Genetic profile sets: differences and preferences
- M van de Vijver1
© BioMed Central Ltd. 2009
Published: 23 June 2009
High-throughput genetic analysis of breast cancer results in improved classification of breast cancer and can be used to identify prognostic and predictive factors. These prognostic and predictive factors are increasingly useful to guide therapy decisions in individual breast cancer patients.
There is a rapidly increasing body of literature on gene expression signatures associated with prognosis; and on gene expression signatures associated with response to specific systemic treatment, including chemotherapy, hormonal therapy and HER2 targeted therapy. The main prognostic profiles published to date are a 70-gene signature identified by our group in the Netherlands Cancer Institute (Amsterdam, the Netherlands); a 76-gene prognosis profile identified by investigators from Erasmus Medical Centre (Rotterdam, the Netherlands; a 21-gene recurrence score developed by the company Genomic Health (Redwood City, USA); and a genomic-grade signature developed by investigators at the Institut Bordet (Brussels, Belgium).

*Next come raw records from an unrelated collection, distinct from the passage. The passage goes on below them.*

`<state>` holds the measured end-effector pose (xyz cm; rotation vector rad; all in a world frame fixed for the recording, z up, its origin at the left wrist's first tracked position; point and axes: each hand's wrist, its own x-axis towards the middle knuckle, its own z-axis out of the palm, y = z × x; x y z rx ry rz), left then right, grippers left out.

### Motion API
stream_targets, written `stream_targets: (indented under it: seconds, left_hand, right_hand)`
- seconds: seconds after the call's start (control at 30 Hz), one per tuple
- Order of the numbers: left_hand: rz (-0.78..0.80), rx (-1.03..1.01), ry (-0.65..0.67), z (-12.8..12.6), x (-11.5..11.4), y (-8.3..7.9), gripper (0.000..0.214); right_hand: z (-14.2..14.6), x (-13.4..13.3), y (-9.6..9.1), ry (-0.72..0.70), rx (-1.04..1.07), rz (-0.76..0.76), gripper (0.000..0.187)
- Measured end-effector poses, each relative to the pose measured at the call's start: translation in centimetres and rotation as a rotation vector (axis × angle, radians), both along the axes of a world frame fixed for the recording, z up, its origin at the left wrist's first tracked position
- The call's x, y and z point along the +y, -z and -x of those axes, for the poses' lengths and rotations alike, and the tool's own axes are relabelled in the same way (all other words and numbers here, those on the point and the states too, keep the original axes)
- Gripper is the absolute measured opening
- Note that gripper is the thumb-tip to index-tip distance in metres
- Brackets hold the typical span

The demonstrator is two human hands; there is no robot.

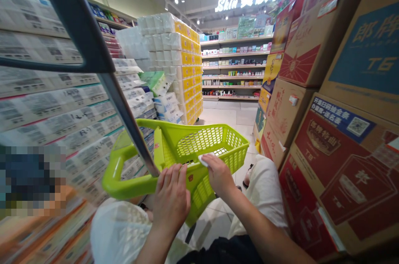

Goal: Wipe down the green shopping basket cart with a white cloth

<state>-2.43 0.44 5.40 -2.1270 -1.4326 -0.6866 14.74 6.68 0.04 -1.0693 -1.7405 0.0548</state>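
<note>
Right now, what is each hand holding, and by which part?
The left hand grips the handle of the lime-green plastic shopping basket; the right hand holds a small white item by its edge.

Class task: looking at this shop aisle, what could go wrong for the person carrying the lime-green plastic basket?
The right hand presses a small white item against the lime-green plastic basket at its rim, so the item might slip to the floor. The tall stacked brown cardboard cartons line the aisle's right side closely; a swinging basket could knock them.
</note>
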Motion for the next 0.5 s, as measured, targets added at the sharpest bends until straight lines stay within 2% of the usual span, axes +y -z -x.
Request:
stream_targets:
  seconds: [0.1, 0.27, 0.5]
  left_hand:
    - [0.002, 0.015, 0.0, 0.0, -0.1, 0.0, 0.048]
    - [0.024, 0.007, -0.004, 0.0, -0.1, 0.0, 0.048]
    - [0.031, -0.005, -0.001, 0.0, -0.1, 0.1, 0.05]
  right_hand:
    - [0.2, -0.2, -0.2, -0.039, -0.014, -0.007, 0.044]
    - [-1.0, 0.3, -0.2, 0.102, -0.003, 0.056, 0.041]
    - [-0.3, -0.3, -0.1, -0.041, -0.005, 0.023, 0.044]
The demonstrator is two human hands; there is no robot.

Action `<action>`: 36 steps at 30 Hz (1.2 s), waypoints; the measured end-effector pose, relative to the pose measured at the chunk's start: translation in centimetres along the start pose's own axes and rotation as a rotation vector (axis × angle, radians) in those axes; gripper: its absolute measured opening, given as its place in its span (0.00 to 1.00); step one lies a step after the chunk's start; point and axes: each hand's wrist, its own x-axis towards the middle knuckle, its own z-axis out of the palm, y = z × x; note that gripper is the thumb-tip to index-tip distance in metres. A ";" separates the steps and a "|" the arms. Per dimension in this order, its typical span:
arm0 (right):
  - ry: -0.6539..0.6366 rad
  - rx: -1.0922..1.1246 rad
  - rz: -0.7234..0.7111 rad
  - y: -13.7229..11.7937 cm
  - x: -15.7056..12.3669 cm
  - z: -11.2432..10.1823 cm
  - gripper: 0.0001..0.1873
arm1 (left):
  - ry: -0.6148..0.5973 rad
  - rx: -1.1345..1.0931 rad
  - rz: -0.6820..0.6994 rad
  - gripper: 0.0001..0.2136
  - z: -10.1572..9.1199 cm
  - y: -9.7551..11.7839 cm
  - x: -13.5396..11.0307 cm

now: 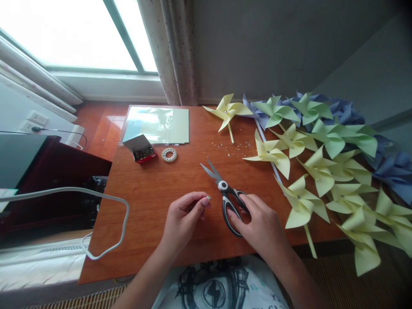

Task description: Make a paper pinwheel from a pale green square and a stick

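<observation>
My right hand rests on the black-and-white handles of a pair of scissors lying on the wooden table, fingers curled over the handle loops. The blades point away to the upper left and are slightly apart. My left hand hovers just left of the scissors with thumb and fingertips pinched together on something too small to make out.
Many yellow, green and blue paper pinwheels cover the table's right side. A stack of pale paper sheets, a small red box of pins and a tape roll sit at the back left. Tiny scraps lie mid-table. A white cable loops at left.
</observation>
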 end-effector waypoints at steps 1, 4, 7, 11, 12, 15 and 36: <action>0.008 -0.014 -0.009 0.0 0.0 0.1 0.15 | 0.009 0.002 0.004 0.11 0.0 -0.1 0.0; 0.039 -0.030 -0.030 0.1 0.0 0.4 0.16 | 0.032 0.001 0.014 0.11 -0.1 -0.6 -0.2; 0.080 -0.027 -0.047 0.3 -0.1 0.8 0.16 | 0.038 0.003 0.046 0.11 0.0 -0.9 -0.4; 0.103 -0.018 -0.069 0.6 -0.2 0.9 0.17 | 0.040 -0.028 0.075 0.09 0.2 -1.0 -0.6; 0.107 -0.019 -0.075 0.6 -0.2 0.9 0.17 | 0.041 -0.038 0.078 0.09 0.2 -1.0 -0.6; 0.120 -0.019 -0.088 0.7 -0.2 0.8 0.15 | 0.034 -0.057 0.089 0.08 0.4 -0.9 -0.7; 0.144 -0.060 -0.137 0.8 0.6 0.9 0.18 | 0.040 -0.066 0.337 0.02 0.7 -0.6 -0.6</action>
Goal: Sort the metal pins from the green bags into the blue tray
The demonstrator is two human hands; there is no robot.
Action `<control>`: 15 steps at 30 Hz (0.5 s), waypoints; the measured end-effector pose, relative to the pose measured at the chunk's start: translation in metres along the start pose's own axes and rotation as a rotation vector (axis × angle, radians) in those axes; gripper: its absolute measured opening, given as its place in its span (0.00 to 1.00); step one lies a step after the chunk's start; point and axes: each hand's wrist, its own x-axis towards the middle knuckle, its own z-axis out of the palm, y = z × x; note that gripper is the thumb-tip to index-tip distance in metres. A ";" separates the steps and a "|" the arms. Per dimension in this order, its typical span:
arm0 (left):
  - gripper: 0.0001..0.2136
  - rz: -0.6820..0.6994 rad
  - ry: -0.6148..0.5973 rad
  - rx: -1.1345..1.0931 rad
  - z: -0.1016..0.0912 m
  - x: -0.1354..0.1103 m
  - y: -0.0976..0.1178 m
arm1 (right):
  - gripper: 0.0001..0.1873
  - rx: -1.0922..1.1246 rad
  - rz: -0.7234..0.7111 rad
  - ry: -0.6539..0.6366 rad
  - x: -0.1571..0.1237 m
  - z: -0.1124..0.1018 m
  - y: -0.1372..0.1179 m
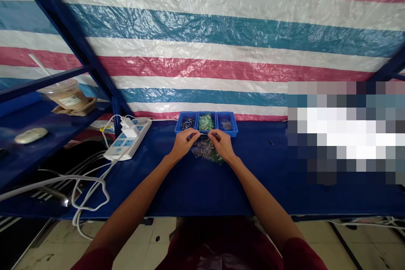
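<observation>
My left hand (182, 143) and my right hand (223, 145) are close together over the blue table, both with thumb and fingers pinched. A small thin rod-like piece (204, 134) spans the gap between their fingertips; its exact kind is too small to tell. Below the hands lies a loose pile (204, 150) of little clear and green plastic bags and thin metallic pieces. Just behind stand three blue bins in a row. The left bin (178, 125) has small dark and silvery pieces, the middle bin (207, 131) green packets, the right bin (234, 126) clear greyish ones.
A white power strip (122, 147) with a plugged-in adapter and looping white cables (90, 190) is at the left. On a side shelf are a mouse (31, 136) and a lidded drink cup (68, 96). One small dark piece (271, 142) lies rightward. A striped sheet (202, 42) hangs behind.
</observation>
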 end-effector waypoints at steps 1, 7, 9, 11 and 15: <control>0.13 -0.049 0.016 -0.072 0.001 0.000 0.001 | 0.10 0.014 0.014 -0.003 0.000 0.001 0.001; 0.13 -0.219 0.082 -0.331 0.009 0.002 0.005 | 0.10 0.137 0.085 -0.024 -0.002 0.008 0.005; 0.13 -0.230 0.097 -0.346 0.009 0.003 0.006 | 0.11 0.155 0.105 -0.036 -0.002 0.009 0.005; 0.13 -0.222 0.105 -0.376 0.010 0.003 0.006 | 0.12 0.137 0.103 -0.047 -0.003 0.010 0.004; 0.15 -0.213 0.060 -0.445 0.008 0.003 0.006 | 0.14 0.100 0.079 -0.017 -0.002 0.008 0.004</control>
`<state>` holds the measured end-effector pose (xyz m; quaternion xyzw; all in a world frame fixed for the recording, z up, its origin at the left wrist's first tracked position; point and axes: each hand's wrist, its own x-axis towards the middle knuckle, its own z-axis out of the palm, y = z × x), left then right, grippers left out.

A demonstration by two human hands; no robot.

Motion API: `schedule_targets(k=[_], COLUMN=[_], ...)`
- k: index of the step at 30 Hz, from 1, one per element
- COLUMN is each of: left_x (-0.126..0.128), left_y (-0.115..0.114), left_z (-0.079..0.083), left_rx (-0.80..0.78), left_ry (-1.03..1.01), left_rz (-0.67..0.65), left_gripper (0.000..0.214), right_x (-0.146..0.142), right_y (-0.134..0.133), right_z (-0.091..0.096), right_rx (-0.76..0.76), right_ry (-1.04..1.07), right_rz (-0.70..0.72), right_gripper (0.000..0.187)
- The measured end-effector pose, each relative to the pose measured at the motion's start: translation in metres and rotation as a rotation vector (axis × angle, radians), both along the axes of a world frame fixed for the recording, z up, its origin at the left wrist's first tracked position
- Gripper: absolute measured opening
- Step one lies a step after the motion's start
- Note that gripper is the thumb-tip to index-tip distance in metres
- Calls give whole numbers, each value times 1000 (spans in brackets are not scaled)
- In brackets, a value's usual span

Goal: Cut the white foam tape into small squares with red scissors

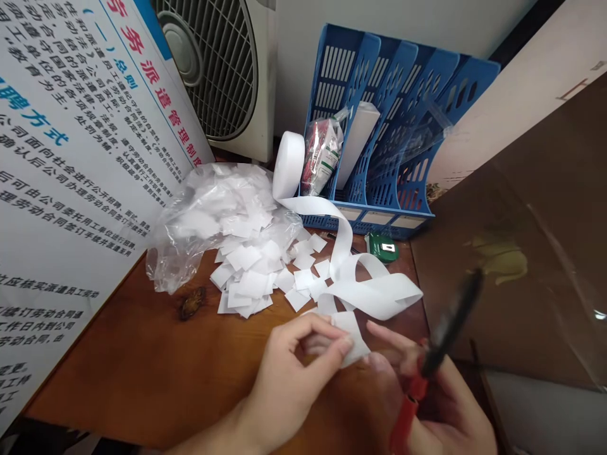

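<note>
Between thumb and fingers, my left hand [303, 366] pinches the end of a white ribbon-like strip [351, 338]. The strip loops back over the desk to a white roll [289, 165] leaning by the blue file rack. My right hand [431, 392] grips a pair of scissors [417, 385] with red handles and dark blades pointing up and away; they are blurred. Its thumb and a fingertip are close to the strip's free end; whether they touch it I cannot tell. Beyond my left hand lie many cut white squares [246, 284], heaped in front of a clear plastic bag [165, 259] full of more squares.
A blue file rack [389, 208] stands at the back, with a plastic-wrapped packet [323, 155] inside. A green tape measure [382, 248] sits before it. Behind the bag is a box fan [222, 76]; a printed board [71, 189] stands left. A small brown object [192, 303] lies on the wooden desk [142, 366].
</note>
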<state>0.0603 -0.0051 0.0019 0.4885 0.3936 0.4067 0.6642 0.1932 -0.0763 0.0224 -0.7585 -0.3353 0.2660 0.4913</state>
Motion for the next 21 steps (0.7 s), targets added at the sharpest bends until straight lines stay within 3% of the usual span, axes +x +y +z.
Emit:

Breast cancer is a very heterogeneous disease, and prognostic and predictive profiles may differ in breast cancer subtypes. We are therefore currently performing gene expression profiling studies, assessment of DNA copy number changes and miRNA expression profiles in triple-negative breast cancers (n = 96) and HER2-positive breast cancers (n = 140).
Prognostic classifiers can be used to identify patients that will benefit most from adjuvant systemic therapy, but other classifiers will be needed to decide which treatment should be given.
To guide the choice of chemotherapy, hormonal therapy and targeted therapy, neoadjuvant studies are well suited to identify predictive factors for therapy response. For this purpose, we have analysed gene expression profiles in pretreatment biopsies of 191 patients treated with neoadjuvant chemotherapy; and patients with HER2-positive breast cancer treated with the combination of chemotherapy and trastuzumab. Our results and studies from various other groups show that basal-type/triple-negative tumors show a pathological complete remission in 30 to 40% of cases; as compared with <5% in luminal-type tumors. It has been more difficult to identify gene expression profiles associated with response to chemotherapy and response to trastuzumab using supervised classification techniques. Research aimed at the identification of genetic classifiers for responsiveness to specific systemic therapies is expanding rapidly and should lead to clinically useful tests in the coming years.
At present, there are several ongoing randomised clinical trials investigating genetic profiling in guiding adjuvant systemic therapy; and in neoadjuvant systemic therapy. These studies will enable us to better understand differences between genetic sets; and will allow us to develop our preferences based on results obtained in large well-controlled trials.